Report back each line of the data that contains the word "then".

[[ COLLECTED MATERIAL open ]]

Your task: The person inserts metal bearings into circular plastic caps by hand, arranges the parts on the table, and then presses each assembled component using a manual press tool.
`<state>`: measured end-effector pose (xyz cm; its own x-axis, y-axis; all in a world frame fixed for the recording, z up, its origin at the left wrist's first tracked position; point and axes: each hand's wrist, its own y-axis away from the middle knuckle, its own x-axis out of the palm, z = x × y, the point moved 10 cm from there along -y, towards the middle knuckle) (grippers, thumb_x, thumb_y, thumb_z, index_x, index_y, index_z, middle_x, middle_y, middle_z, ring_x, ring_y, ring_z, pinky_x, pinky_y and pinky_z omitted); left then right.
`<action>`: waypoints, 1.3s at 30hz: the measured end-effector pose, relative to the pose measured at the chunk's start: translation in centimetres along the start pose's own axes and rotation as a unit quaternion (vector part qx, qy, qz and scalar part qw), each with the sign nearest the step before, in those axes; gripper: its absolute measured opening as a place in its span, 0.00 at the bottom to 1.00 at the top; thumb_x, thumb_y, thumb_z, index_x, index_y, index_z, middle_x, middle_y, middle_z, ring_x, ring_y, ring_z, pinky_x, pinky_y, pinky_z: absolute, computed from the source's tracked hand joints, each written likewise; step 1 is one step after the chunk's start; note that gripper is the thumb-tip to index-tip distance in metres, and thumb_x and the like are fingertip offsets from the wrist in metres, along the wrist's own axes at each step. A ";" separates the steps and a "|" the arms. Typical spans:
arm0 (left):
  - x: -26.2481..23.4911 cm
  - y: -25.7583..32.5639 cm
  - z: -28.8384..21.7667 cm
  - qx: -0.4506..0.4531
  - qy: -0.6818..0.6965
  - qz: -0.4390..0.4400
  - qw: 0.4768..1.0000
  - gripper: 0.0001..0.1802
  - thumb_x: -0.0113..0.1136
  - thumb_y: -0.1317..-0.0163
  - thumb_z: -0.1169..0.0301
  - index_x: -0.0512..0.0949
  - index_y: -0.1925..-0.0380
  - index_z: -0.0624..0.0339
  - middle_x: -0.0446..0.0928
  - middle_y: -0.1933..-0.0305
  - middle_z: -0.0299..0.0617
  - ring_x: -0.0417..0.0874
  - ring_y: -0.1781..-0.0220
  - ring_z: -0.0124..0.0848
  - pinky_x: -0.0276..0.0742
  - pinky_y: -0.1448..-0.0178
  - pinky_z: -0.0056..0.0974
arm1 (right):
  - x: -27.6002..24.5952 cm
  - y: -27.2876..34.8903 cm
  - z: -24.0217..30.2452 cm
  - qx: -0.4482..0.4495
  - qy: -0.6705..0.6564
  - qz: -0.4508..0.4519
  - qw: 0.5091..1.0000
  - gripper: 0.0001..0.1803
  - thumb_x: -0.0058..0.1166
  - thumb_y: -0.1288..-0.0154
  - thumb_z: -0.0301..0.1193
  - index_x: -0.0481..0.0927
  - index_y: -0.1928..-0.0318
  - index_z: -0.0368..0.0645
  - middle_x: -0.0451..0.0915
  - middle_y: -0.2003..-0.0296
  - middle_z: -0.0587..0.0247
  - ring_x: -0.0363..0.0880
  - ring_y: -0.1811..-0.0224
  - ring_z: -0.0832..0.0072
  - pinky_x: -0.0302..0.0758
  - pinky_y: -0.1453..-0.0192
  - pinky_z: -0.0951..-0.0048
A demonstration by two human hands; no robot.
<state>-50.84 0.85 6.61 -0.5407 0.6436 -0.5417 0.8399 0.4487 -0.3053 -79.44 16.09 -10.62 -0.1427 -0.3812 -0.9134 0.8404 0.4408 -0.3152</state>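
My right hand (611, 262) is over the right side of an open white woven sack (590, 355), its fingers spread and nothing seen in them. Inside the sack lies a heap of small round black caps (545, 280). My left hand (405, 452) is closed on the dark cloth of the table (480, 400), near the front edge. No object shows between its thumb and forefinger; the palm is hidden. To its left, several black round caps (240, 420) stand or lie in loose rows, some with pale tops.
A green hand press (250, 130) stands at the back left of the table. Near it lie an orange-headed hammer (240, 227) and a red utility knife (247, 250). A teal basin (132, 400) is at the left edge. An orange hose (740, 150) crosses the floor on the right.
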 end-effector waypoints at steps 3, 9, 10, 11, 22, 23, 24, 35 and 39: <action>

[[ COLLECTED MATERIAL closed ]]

EXERCISE OUTPUT:
Your task: The person inserts metal bearings into circular plastic caps by hand, arranges the parts on the table, and then presses each assembled component using a manual press tool.
`<state>`: measured end-effector pose (xyz cm; its own x-axis, y-axis; all in a world frame fixed for the recording, z up, its origin at the left wrist's first tracked position; point and axes: each hand's wrist, its own y-axis away from the middle knuckle, its own x-axis out of the palm, z = x × y, the point moved 10 cm from there along -y, towards the middle knuckle) (grippers, thumb_x, thumb_y, thumb_z, index_x, index_y, index_z, middle_x, middle_y, middle_z, ring_x, ring_y, ring_z, pinky_x, pinky_y and pinky_z omitted); left then right.

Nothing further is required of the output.